* _What is expected_
Tell how many lines of the data below have the string "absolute" in them. Say nothing more.

* _Given data_
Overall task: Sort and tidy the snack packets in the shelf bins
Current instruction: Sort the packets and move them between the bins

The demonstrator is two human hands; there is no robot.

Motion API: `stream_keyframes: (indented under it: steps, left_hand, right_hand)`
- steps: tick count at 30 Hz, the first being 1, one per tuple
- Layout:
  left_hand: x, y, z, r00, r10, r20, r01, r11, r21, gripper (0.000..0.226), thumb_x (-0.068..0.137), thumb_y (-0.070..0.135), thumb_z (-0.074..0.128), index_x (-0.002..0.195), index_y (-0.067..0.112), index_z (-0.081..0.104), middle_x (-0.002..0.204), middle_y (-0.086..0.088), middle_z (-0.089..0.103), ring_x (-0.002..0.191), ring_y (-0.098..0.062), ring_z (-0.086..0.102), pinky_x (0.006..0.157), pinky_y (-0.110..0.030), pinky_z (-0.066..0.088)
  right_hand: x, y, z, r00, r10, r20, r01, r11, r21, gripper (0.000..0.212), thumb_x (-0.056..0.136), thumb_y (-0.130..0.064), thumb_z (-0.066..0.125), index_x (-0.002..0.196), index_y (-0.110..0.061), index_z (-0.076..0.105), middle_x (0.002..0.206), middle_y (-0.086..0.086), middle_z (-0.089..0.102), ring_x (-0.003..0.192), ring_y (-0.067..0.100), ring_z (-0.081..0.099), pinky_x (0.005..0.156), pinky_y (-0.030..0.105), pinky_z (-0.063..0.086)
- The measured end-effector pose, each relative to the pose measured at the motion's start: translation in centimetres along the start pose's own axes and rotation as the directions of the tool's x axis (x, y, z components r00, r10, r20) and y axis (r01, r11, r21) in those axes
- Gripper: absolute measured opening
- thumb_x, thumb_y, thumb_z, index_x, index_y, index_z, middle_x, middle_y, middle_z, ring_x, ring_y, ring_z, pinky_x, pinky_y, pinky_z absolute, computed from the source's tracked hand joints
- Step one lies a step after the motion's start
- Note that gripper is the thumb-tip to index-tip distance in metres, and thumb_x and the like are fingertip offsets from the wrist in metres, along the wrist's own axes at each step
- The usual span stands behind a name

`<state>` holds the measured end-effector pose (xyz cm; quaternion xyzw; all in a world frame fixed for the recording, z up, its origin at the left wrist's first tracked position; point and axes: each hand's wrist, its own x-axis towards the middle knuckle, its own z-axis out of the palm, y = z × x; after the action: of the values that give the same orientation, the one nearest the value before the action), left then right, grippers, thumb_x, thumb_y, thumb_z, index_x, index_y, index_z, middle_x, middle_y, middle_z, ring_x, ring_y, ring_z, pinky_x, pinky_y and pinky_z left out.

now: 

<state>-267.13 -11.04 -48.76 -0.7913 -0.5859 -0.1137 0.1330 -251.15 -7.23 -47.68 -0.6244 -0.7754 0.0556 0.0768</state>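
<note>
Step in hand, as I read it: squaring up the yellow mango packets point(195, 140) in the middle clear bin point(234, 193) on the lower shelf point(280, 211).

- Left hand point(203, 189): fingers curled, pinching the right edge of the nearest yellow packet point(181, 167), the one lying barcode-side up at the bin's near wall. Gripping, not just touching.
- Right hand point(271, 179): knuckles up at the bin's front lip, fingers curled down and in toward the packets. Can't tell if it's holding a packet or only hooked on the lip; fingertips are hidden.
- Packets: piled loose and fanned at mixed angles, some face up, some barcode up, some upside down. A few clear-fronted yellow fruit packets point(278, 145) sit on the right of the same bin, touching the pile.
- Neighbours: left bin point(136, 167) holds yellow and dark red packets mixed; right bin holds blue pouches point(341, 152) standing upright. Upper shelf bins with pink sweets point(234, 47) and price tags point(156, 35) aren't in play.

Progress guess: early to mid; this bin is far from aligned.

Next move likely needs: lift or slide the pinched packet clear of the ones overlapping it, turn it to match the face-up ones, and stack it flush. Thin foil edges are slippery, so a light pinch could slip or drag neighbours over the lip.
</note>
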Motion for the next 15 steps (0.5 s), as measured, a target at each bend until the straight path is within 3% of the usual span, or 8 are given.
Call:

* _Solution_
2